Pain comes in many forms, whether it’s the heartache of a lost love, or the embarrassment of failing publicly, or the sharp fire that resonates through your body when you slip and fall on hard concrete.  Pain is always present and threatens to rear its ugly head at any moment.

It wasn’t until I spent several days in that burn clinic that I realized the significance of pain and the important role it plays in our lives.  Everything in that clinic revolves around pain.  Are you feeling pain?  How significant is the pain?  The most important part of my experience is that my doctors, nurses, and physical therapists expected me to push through the pain.  They wanted me to acknowledge the pain, embrace the pain, and push myself past the pain.  Ultimately, they wanted me to live and to live is to experience the pain and its bittersweet beauty.

I’m expected to move my ankles, even though it hurts me to do so.  They want me to put my bodyweight on my feet, even though the rush of pain is almost intolerable as the blood rushes to my toes like hot lava.  I sweat and curse as I work through the pain, but I’m beginning to realize that the pain is good, because with each surge of pain is a signal to my soul that my body is very much alive and that God blessed me with an opportunity to continue to have an impact on the world.

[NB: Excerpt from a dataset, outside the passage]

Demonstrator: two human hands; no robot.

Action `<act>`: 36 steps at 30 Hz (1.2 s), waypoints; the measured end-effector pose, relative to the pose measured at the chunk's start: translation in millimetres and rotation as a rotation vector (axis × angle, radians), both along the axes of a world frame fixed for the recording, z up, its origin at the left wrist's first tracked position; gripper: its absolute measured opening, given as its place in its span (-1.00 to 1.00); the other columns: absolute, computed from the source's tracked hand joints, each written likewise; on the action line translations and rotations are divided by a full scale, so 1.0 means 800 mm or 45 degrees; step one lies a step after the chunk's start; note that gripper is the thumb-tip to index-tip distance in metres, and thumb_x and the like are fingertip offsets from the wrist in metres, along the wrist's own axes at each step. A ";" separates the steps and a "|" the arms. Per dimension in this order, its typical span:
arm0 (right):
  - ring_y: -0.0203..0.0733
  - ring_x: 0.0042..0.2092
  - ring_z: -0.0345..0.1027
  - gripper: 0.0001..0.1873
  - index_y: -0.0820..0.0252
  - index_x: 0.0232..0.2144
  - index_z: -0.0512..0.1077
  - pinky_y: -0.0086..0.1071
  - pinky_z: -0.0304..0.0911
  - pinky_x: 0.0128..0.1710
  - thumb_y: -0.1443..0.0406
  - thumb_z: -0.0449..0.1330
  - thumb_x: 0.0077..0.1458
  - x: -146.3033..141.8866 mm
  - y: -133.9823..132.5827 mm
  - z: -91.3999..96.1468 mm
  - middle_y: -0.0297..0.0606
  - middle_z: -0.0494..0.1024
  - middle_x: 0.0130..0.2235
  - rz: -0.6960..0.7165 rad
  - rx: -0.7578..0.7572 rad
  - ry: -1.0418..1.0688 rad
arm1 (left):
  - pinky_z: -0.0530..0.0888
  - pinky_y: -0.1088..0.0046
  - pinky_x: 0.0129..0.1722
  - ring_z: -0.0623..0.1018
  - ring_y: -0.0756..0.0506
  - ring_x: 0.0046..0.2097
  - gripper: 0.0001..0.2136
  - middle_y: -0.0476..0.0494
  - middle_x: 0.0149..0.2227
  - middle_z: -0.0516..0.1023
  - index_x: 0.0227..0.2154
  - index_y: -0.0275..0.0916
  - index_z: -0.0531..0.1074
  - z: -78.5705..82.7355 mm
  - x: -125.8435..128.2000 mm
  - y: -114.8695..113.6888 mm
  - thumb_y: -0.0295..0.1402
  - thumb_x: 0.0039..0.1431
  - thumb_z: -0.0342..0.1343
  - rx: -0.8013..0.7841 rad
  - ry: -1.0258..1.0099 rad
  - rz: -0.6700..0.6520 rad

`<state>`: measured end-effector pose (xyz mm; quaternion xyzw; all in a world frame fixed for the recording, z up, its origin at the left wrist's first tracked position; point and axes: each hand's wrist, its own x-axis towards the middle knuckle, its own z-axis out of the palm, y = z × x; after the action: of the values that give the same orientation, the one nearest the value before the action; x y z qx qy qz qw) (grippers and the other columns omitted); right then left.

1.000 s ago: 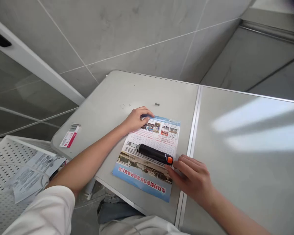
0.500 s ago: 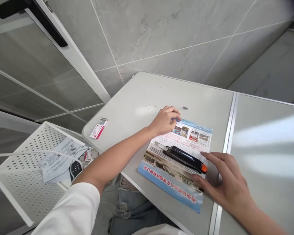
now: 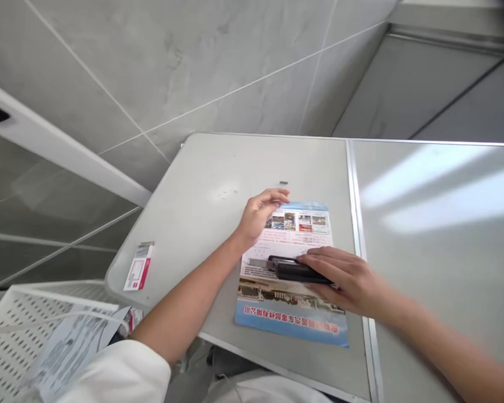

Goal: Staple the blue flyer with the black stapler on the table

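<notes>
A black stapler (image 3: 296, 272) lies across a printed leaflet (image 3: 289, 330), its metal staple rail sticking out to the left. My right hand (image 3: 340, 277) is closed over the stapler's right part, covering its orange end. At the leaflet's upper left edge rests my left hand (image 3: 262, 212), fingers loosely bent and apart from the thumb, with nothing visible in it. Just beyond those fingertips a short grey strip (image 3: 283, 182), seemingly staples, lies on the table.
The light grey table (image 3: 201, 179) has a metal seam (image 3: 357, 218) right of the leaflet. A small red and white box (image 3: 139, 267) lies near its left edge. Below, at left, a white perforated basket (image 3: 8, 330) holds papers (image 3: 71, 341) and a cable. A tiled wall (image 3: 218, 61) stands behind.
My right hand has moved in from beside the stapler and closed over it. The stapler has turned more level. My left hand stays by the leaflet's upper left edge. The view has shifted right.
</notes>
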<state>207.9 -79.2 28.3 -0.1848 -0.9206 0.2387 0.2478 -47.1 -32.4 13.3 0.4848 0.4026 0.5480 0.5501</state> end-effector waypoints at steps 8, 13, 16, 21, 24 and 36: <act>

I will never look at pain the same as I slowly recover from my burns.  Yes, pain hurts, but with pain comes life and I want to live life to the fullest.  I realize that to live my life on purpose, I must live with the pain that comes with every act of living.  This morning I woke to the throbbing pain in my right foot where my burn continues to heal, but instead of cursing the pain, I smile and thank the Lord that I’m alive.